I have tried to address some of these common questions as below. These can be thought of as basic transformational patterns and a strategy for cloud adoption within the enterprise

  • Start with Software as a Service (SaaS)- explore ready to use solutions in key areas such as CRM, HR and IT Service Management. Some of the SaaS solutions such as Salesforce, Workday and ServiceNow have been in existence for some time now and deploy proven engagement models, so these will be quick wins to consider. Pick functionality, an app and a suitable sized footprint, so as to have a project scope that can create a real organizational level impact. From a time to market perspective SaaS can arguably be the quickest way to attain the benefits of cloud.
  • Explore the private cloud- Take virtualization to the next level by identifying an impactful area within the organization to start a private cloud project. One example with an immediate benefit is a way to enable application development teams to automate the request of development and test environments. Getting this done through a service catalog front end through to a private cloud back end, can cut provisioning times by 50% or more with an added benefit of freeing resources to focus on providing support to production environments. There are different product architectures to consider with pros and cons that are beyond the scope of this note- choose one that works for the organization and get going.
  • Explore Data Center and Infrastructure consolidation- Many large Fortune 500 organizations today have to deal with equipment sprawl. The issue with sprawl can manifest itself from technology rooms and closets into co-located space to even entire data centers. This can deal with the full stack of IT equipment from servers, network switches, storage devices to even desktops.  Private clouds can be used as a vehicle to consolidate, reduce footprint and increase overall levels of control and capacity of this infrastructure. An added benefit can be in terms of higher performance, lower energy costs and replacement of obsolete equipment.

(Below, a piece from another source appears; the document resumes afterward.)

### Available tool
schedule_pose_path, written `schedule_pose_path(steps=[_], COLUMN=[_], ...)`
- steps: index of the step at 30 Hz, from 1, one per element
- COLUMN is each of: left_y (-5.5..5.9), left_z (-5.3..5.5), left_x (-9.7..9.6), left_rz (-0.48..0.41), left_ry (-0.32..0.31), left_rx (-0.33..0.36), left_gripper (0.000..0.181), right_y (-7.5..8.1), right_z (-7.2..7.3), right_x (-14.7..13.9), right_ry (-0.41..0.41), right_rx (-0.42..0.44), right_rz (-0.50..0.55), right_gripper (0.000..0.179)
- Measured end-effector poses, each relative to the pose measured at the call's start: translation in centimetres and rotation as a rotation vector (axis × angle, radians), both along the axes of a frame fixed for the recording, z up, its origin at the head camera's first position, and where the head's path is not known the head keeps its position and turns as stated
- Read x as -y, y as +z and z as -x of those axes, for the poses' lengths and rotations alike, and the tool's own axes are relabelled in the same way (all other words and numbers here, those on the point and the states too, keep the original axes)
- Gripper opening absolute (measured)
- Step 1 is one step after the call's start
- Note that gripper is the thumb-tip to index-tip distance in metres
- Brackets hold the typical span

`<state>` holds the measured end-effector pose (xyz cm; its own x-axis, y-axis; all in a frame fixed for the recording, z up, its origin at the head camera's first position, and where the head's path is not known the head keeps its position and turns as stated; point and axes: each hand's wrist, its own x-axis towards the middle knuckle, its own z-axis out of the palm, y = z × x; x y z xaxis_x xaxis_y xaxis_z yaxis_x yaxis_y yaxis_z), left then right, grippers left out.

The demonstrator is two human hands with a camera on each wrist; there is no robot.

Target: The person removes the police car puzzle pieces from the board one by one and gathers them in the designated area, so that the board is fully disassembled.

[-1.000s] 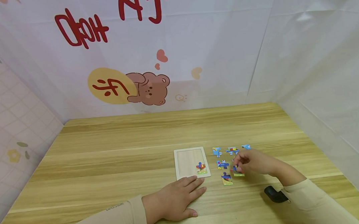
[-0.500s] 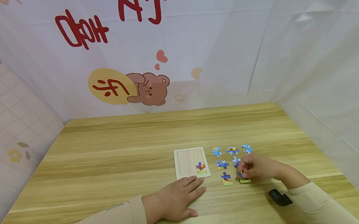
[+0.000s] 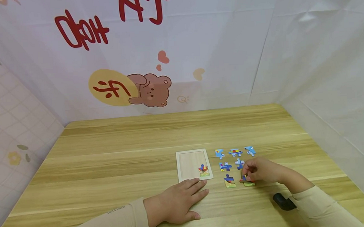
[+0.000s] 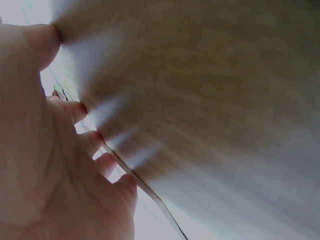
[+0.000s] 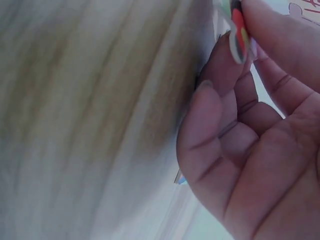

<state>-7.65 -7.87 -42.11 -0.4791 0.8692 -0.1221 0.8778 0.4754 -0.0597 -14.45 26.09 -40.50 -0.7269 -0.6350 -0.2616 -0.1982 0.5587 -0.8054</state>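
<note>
My right hand (image 3: pixel 262 171) pinches a jigsaw puzzle piece (image 3: pixel 249 183) between thumb and fingertips, low over the table in the bottom row of pieces; the right wrist view shows its red and yellow edge at the thumb. Part of that piece is covered by the fingers. Flat and spread, my left hand (image 3: pixel 182 199) rests with its fingertips at the near edge of a shallow wooden puzzle tray (image 3: pixel 179 166). One red, blue and green puzzle piece (image 3: pixel 204 171) lies in the tray's near right corner. The left wrist view shows the fingers against the tray's rim.
Loose jigsaw pieces lie right of the tray: a rainbow piece (image 3: pixel 219 154), a train-top piece (image 3: pixel 235 152), a light blue piece (image 3: pixel 250 150), a lettered piece (image 3: pixel 225 166), a blue-and-white piece (image 3: pixel 239 163) and a yellow-bottomed piece (image 3: pixel 229 181). A printed cloth (image 3: pixel 222 50) hangs behind the table.
My right hand has moved slightly nearer and to the right with the pinched piece, uncovering the blue-and-white and light blue pieces. My left hand and the tray stay put.
</note>
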Motion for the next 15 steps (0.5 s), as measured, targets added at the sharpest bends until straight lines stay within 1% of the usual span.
schedule_pose_path(steps=[3,9,15], left_y=[-0.09,-0.16,-0.15], left_z=[0.03,0.07,0.0], left_x=[0.01,0.02,0.04], left_rz=[0.0,-0.003,-0.003], left_ry=[-0.003,0.001,0.001], left_rx=[0.005,0.029,0.015], left_gripper=[0.068,0.069,0.069], right_y=[0.02,0.11,0.17], right_z=[-0.07,-0.26,-0.43], right_x=[0.1,0.44,0.63], right_ry=[-0.001,-0.001,-0.025], right_rx=[-0.036,-0.109,-0.134], right_rz=[-0.036,-0.105,-0.147], right_gripper=[0.003,0.003,0.005])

  • Identify specific public cloud use cases- Depending on the business, some areas can benefit from adopting public clouds. For e.g.- Requiring a large amount of computing horsepower for a limited duration to do data analytics is a requirement for organizations in the pharmaceutical, healthcare, and financial industries. This is a challenging use case for traditional IT as this is capital and resource inefficient. Public clouds are the perfect answer to these types of workloads. The business unit can pay for what they use and does not get limited by the equipment available in-house.
  • Create a multi-year roadmap for expansion - These initiatives are only the beginning. IT leaders need to create a 3 year roadmap that plans how these initiatives can be expanded to their fullest potential within the organization. Enabling a strong project management practice and a proven project team will go a long way to ensuring success during execution. Create a financial cost- benefit analysis for each of these areas and ensure a positive Net Present Value (NPV) case for each one. Identify what partners bring to the table that is proven, yet unique to the cloud solution at hand. Go with the base assumption that in spite of replacements of some legacy tools and solutions, these Cloud initiatives will more or less continue alongside current in-house IT and management practices.

In summary, it is important to have a pragmatic view.  Cloud is not the silver bullet that will solve all IT problems. And neither will an organization automatically attain the promised benefits. No two organizations are alike, even those that are in the same industry and hence understanding what to do and which steps to take first will put IT on a course to being 'In the cloud'.